Vous êtes Italiens, sans doute, mais vous êtes Italiens comme les Hellènes étaient Grecs, Grecs dans la communauté de famille générique et dans la vaste autonomie du Péloponèse, des îles et de l'Ionie, mais, en réalité, Lacédémoniens, Athéniens, Thébains, Corinthiens, Samiens, branches distinctes, toujours séparées, quelquefois hostiles de cette grande et héroïque famille grecque contenue à peine entre les montagnes du Péloponèse, les archipels et les rivages de l'Asie Mineure; branches ayant chacune son territoire, ses flottes, ses formes de gouvernement diverses, aristocratique ici, populaire là, militaire dans les montagnes, navale dans les ports, monarchique en Asie, théocratique à Éphèse, républicaine en Europe, rivale en temps de paix, confédérée en temps de guerre, indépendante pour le gouvernement intérieur, amphictyonique pour la défense commune, forme élastique qui s'étend ou se resserre selon les besoins de la race hellénique, et qui, en faisant l'émulation au dedans, la sûreté au dehors, le mouvement et le bruit partout, fit de la Grèce en son temps l'âme, la force, la lumière et la gloire de l'humanité! Voilà ce que vous êtes si vous vous comprenez bien vous-mêmes!

III

Maintenant, que voulez-vous et que veut l'Europe par admiration et par reconnaissance pour vous?

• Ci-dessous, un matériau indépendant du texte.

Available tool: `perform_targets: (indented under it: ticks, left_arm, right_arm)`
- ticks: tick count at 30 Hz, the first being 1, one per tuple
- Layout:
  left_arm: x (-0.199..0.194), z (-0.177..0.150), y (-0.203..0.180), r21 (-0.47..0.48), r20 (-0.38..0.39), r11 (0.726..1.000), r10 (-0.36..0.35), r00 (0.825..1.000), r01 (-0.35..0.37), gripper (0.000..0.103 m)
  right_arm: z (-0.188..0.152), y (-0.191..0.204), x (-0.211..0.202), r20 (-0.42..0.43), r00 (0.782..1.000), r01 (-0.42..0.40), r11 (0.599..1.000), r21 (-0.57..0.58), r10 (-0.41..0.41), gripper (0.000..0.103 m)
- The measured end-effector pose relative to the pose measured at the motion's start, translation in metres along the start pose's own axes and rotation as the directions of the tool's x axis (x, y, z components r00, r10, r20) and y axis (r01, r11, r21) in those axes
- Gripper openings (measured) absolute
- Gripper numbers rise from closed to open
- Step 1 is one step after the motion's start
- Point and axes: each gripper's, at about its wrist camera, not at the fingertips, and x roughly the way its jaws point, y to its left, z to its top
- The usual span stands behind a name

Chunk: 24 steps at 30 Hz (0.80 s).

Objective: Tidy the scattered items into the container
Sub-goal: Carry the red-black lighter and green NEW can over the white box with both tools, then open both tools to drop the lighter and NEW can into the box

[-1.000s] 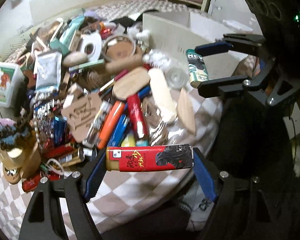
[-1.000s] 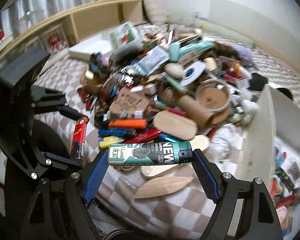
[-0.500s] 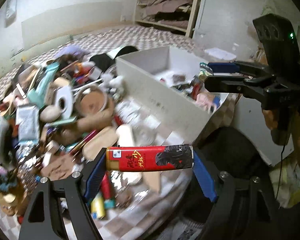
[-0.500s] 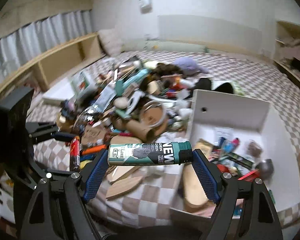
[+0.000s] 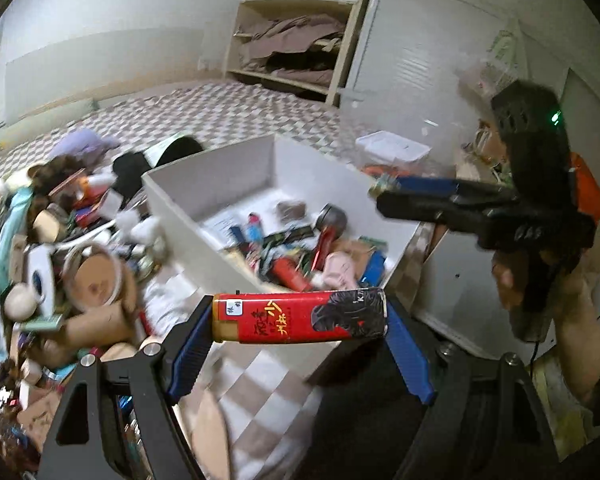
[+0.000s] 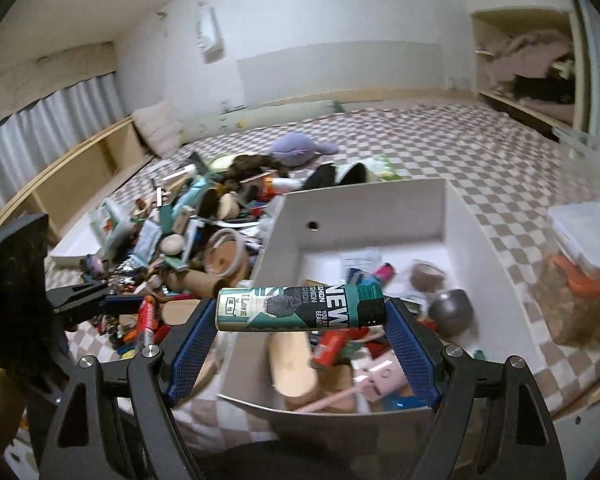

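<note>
My left gripper (image 5: 300, 316) is shut on a red can (image 5: 300, 315), held crosswise above the near corner of the white box (image 5: 204, 184). My right gripper (image 6: 302, 308) is shut on a teal can (image 6: 300, 307), held crosswise over the near left part of the white box (image 6: 364, 204). The box holds several small items. In the left wrist view the right gripper (image 5: 384, 196) hangs over the box's right side. In the right wrist view the left gripper (image 6: 140, 312) with the red can (image 6: 147, 318) is left of the box. A pile of scattered items (image 5: 60, 248) lies left of the box.
Everything rests on a checkered bedspread (image 6: 440, 148). A clear lidded tub (image 6: 580, 272) stands right of the box. A white tray (image 6: 76, 248) lies at the far left of the pile. Shelves (image 5: 292, 56) with folded cloth stand behind.
Both grippers have swung from above the pile toward the white box, each still holding its can. The box now fills the middle of both views.
</note>
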Motion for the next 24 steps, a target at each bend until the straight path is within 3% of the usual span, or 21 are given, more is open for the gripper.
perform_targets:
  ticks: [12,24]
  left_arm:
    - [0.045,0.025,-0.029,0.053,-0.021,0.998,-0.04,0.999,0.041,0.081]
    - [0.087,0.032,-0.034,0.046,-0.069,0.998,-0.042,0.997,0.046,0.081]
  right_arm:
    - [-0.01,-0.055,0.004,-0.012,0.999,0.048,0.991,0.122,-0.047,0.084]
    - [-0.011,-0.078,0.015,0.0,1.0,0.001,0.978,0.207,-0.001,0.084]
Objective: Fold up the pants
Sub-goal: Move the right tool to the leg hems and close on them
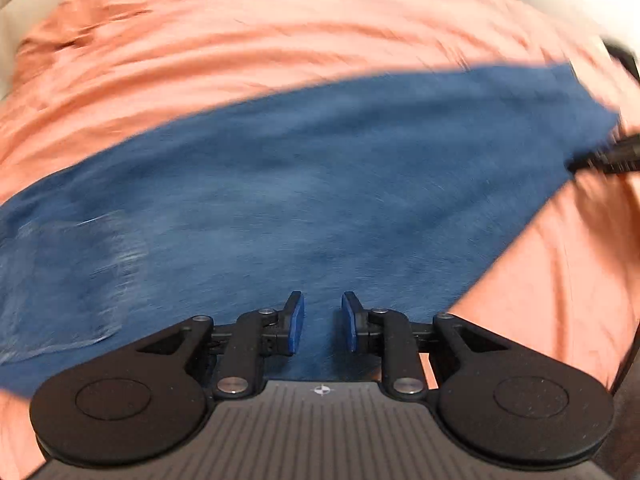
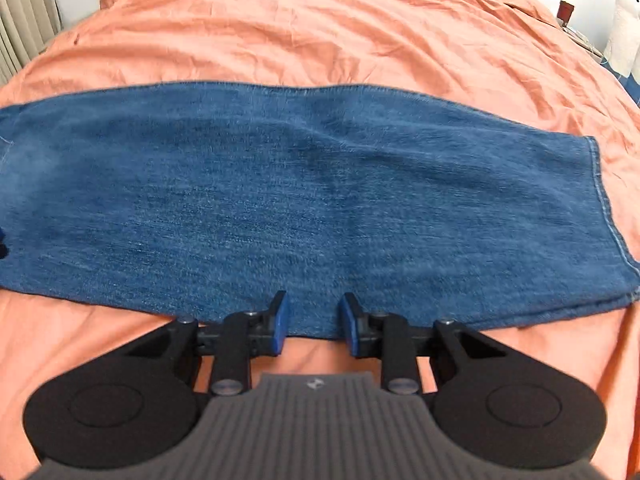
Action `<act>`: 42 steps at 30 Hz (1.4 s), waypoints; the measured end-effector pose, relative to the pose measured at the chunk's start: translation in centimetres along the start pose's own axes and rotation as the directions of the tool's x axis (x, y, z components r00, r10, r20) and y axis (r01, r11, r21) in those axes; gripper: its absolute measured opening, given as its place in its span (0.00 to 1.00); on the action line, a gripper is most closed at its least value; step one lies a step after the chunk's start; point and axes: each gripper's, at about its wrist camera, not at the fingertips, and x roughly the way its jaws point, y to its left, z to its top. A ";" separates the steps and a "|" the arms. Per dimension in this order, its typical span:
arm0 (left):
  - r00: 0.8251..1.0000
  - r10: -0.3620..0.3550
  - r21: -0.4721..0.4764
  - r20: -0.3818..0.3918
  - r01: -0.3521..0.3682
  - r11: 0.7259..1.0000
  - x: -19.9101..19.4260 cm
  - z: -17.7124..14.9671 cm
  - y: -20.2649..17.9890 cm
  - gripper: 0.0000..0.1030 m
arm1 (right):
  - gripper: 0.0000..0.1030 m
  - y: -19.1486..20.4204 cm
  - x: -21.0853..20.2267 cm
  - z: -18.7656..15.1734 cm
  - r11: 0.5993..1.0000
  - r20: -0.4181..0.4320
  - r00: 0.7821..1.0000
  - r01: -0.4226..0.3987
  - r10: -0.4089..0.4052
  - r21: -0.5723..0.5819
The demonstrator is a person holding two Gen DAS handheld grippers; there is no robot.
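Observation:
Blue denim pants (image 2: 304, 200) lie flat across an orange bedsheet (image 2: 320, 32), legs stacked, hem with pale stitching at the right (image 2: 600, 200). My right gripper (image 2: 313, 322) is open and empty, its blue pads over the pants' near edge. In the blurred left wrist view the pants (image 1: 300, 200) fill the middle, with a faded worn patch at the left (image 1: 80, 280). My left gripper (image 1: 322, 322) is open and empty above the denim. The right gripper's black tip (image 1: 612, 158) shows at the far right edge of the pants.
The orange sheet (image 1: 280, 32) covers the whole bed and is wrinkled. A radiator (image 2: 20, 28) stands at the far left wall. A white cloth and small items (image 2: 624, 32) sit beside the bed at the far right.

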 end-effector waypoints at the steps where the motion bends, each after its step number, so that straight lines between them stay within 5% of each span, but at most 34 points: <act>1: 1.000 0.015 -0.051 0.022 -0.014 0.999 -1.0 -0.3 1.6 0.32 | 0.26 -0.4 -0.6 0.0 1.000 0.018 1.000 -0.003 0.002 0.014; 3: 0.997 0.054 -0.136 0.054 -0.046 0.990 -2.5 -0.6 4.4 0.32 | 0.39 -1.8 -1.9 0.1 0.997 0.057 0.998 -0.005 0.000 0.077; 7: 0.988 0.106 -0.264 0.110 -0.074 0.962 -4.7 -0.4 8.8 0.32 | 0.47 -7.7 -3.8 -0.6 0.939 0.138 0.990 -0.078 0.034 0.334; 9: 0.986 0.099 -0.295 0.133 -0.055 0.954 -5.3 0.1 9.9 0.32 | 0.68 -11.7 -4.6 -1.9 0.843 0.193 0.980 -0.138 0.041 0.521; 13: 0.983 0.074 -0.287 0.166 -0.023 0.958 -4.7 1.8 9.3 0.32 | 0.68 -18.5 -5.2 -6.3 0.565 0.311 0.949 -0.289 0.060 0.773; 16: 0.986 0.036 -0.242 0.163 0.005 0.970 -3.3 3.2 7.2 0.32 | 0.66 -21.2 -4.7 -8.7 0.446 0.350 0.935 -0.337 0.058 0.829; 26: 0.991 -0.097 -0.050 0.089 0.102 0.994 3.7 7.5 -2.2 0.32 | 0.55 -26.8 0.0 -10.7 0.294 0.425 0.905 -0.408 0.006 0.864; 31: 0.986 -0.163 0.018 0.040 0.163 0.987 7.0 9.0 -6.3 0.32 | 0.33 -28.4 2.1 -10.3 0.271 0.468 0.884 -0.453 0.012 0.849; 33: 0.986 -0.166 0.041 0.032 0.165 0.985 8.3 9.6 -7.9 0.32 | 0.10 -29.0 2.0 -10.2 0.283 0.467 0.884 -0.449 0.004 0.848; 35: 0.984 -0.174 0.054 0.039 0.172 0.984 9.4 10.6 -9.3 0.32 | 0.05 -29.5 0.9 -9.8 0.330 0.487 0.874 -0.457 -0.009 0.826; 38: 0.979 -0.194 0.063 0.065 0.190 0.980 10.9 13.0 -11.0 0.32 | 0.05 -29.4 -1.5 -8.1 0.473 0.518 0.855 -0.456 -0.001 0.754; 40: 0.974 -0.218 0.065 0.068 0.214 0.975 11.9 14.8 -12.0 0.32 | 0.04 -29.2 -1.7 -7.1 0.546 0.446 0.895 -0.368 -0.011 0.752; 42: 0.973 -0.227 0.101 0.044 0.222 0.970 13.3 16.4 -13.5 0.32 | 0.04 -29.7 -0.5 -7.4 0.518 0.400 0.916 -0.343 0.001 0.784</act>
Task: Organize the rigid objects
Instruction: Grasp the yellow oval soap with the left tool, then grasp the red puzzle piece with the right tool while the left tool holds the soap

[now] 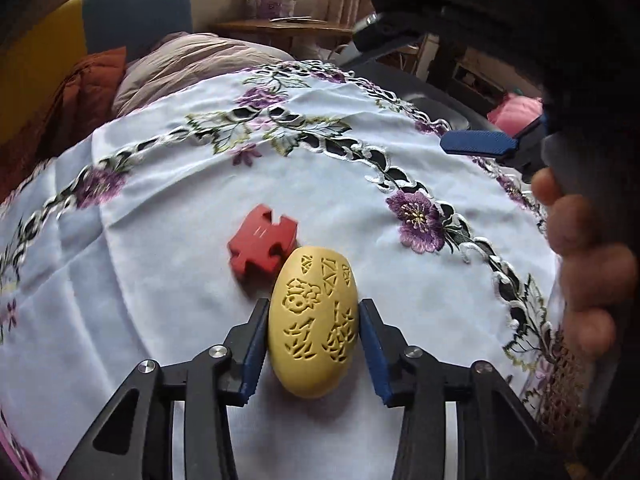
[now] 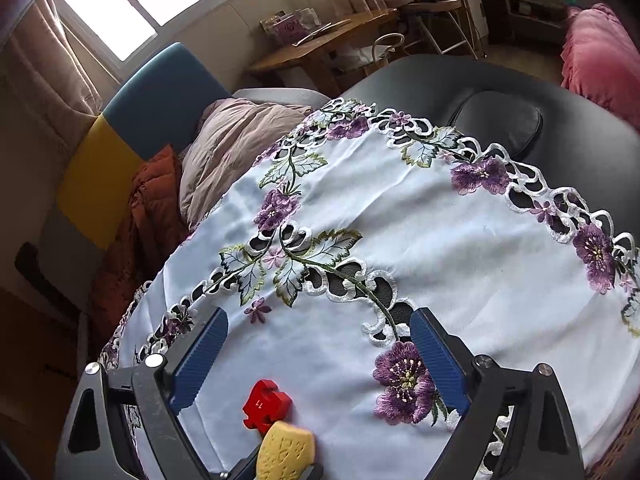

Vous voulez ressusciter, et l'Europe veut vous aider à revivre;

Ressusciter? bien; c'est un miracle qui n'est pas commun dans l'histoire: toutefois ce miracle est possible quand les peuples ne sont pas morts et qu'ils sont seulement assoupis. Or vous n'êtes pas morts, vous n'êtes pas même assoupis comme hommes: deux mille ans, la barbarie, les invasions, les conquêtes, l'anarchie, les dominations diverses étrangères, les Grecs de Byzance, qui avaient transporté à Byzance le sceptre italien, les Sarrasins, les Normands, les Lombards, les Hongrois, les Souabes, les Impériaux, les Savoyards, les Espagnols, les Suisses, les bandes de condottieri soldées par vos propres souverains pour ravager ou assujettir vos provinces, ont démembré, morcelé sous les pas de millions d'hommes votre propre nationalité; l'Italie n'a plus été que le champ de bataille du monde moderne, la scène vide du drame politique où tout le monde a joué un rôle excepté vous.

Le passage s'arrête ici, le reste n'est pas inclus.